When detectives went to Adkisson’s home in Powell, they found—scattered among the ammunition, guns, and brass knuckles—books written by leading conservative pundits: Liberalism Is a Mental Disorder by Michael Savage, Let Freedom Ring by Sean Hannity, and The O’Reilly Factor by Bill O’Reilly, among others. Adkisson’s manifesto, released some months later to the public, was largely a distillation of these works, ranting about how “Liberals have attack’d every major institution that made America great. … Liberals are evil, they embrace the tenets of Karl Marx, they’re Marxist, socialist, communists.” (Neiwert 2016, 3)

(….) The events that sunny Sunday left the church’s pastor, Rev. Chris Buice, with a shattered congregation. “People were killed in the sanctuary of my church, which should be the holy place, the safe place. People were injured,” he told PBS’s Rick Karr a couple of weeks later. “A man came in here, totally dehumanized us—members of our church were not human to him. Where did he get that? Where did he get that sense that we were not human?” (Neiwert 2016, 4)

Such incidents—the nasty personal encounters, the ugliness at campaign rallies, the violent acts of “lone wolf” gunmen—are anything but rare. If you’re a liberal in America—or for that matter, anyone who happens to have run afoul of the conservative movement and its followers—you probably have similar tales to tell about unexpected and brutal viciousness from otherwise ordinary, everyday people, nearly all of them political conservatives, nearly all directed at their various enemies: liberals, Latinos, Muslims, and just about anyone who disagrees with them.

What motivates this kind of talk and behavior is called eliminationism: a politics and a culture that shuns dialogue and the democratic exchange of ideas in favor of the pursuit of outright elimination of the opposing side, either through suppression, exile, and ejection, or extermination.

Rhetorically, eliminationism takes on certain distinctive shapes.

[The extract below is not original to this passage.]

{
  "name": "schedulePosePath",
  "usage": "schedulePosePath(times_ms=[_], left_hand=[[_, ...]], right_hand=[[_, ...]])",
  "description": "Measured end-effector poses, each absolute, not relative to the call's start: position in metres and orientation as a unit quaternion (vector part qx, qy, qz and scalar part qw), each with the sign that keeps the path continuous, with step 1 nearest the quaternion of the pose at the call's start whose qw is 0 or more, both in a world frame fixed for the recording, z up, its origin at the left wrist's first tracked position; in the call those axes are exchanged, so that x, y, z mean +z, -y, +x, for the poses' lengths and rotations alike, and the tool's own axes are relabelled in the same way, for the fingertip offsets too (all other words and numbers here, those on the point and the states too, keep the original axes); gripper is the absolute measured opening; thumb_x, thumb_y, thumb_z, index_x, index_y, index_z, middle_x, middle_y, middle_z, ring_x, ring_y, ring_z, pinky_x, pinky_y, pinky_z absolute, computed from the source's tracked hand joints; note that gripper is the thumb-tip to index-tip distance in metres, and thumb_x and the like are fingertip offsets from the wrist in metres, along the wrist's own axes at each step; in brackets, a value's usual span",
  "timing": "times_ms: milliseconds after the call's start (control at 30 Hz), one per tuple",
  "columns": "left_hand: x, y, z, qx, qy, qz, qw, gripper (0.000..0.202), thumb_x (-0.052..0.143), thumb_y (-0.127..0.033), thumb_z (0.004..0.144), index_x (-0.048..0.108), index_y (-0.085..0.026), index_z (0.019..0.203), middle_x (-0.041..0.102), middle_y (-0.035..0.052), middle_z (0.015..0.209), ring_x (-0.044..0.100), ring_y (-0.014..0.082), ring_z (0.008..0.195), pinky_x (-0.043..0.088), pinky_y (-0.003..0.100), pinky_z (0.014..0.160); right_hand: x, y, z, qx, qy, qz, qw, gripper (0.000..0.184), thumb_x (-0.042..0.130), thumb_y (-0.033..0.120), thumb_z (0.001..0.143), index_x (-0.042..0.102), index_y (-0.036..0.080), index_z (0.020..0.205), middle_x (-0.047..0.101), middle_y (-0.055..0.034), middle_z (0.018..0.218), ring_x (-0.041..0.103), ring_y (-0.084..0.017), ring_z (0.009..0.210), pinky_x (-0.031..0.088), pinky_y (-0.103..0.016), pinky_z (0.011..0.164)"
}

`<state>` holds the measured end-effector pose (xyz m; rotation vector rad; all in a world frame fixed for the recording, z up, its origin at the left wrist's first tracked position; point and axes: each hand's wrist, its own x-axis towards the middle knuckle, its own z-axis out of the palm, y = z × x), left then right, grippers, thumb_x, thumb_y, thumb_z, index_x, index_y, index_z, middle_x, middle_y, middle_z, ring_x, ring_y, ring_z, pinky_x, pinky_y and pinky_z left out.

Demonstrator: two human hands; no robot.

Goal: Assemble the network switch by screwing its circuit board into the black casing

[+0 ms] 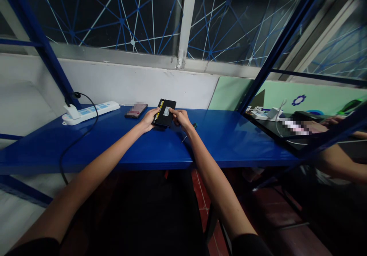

It always depicts its opposition as beyond the pale, the embodiment of evil itself, unfit for participation in their vision of society, and thus worthy of elimination. It often further depicts its designated Enemy as vermin (especially rats and cockroaches) or diseases, and disease-like cancers on the body politic. A close corollary—but not as nakedly eliminationist—is the claim that opponents are traitors or criminals and that they pose a threat to our national security.

Eliminationism is often voiced as crude “jokes,” a sense of humor inevitably predicated on venomous hatred. And such rhetoric—we know as surely as we know that night follows day—eventually begets action, with inevitably tragic results.

Two key factors distinguish eliminationist rhetoric from other political hyperbole:

1. It is focused on an enemy within, people who constitute entire blocs of the citizen populace.
2. It advocates the excision and extermination of those entire blocs by violent or civil means.

(….) Eliminationism—including the rhetoric that precedes it and fuels it—expresses a kind of self-hatred. In an American culture that advertises itself as predicated on equal opportunity, eliminationism runs precisely counter to those ideals. Eliminationists, at heart, hate the very idea of an inclusive America.

— David Neiwert (2009, 11-12) The Eliminationists: How Hate Talk Radicalized the American Right. Routledge.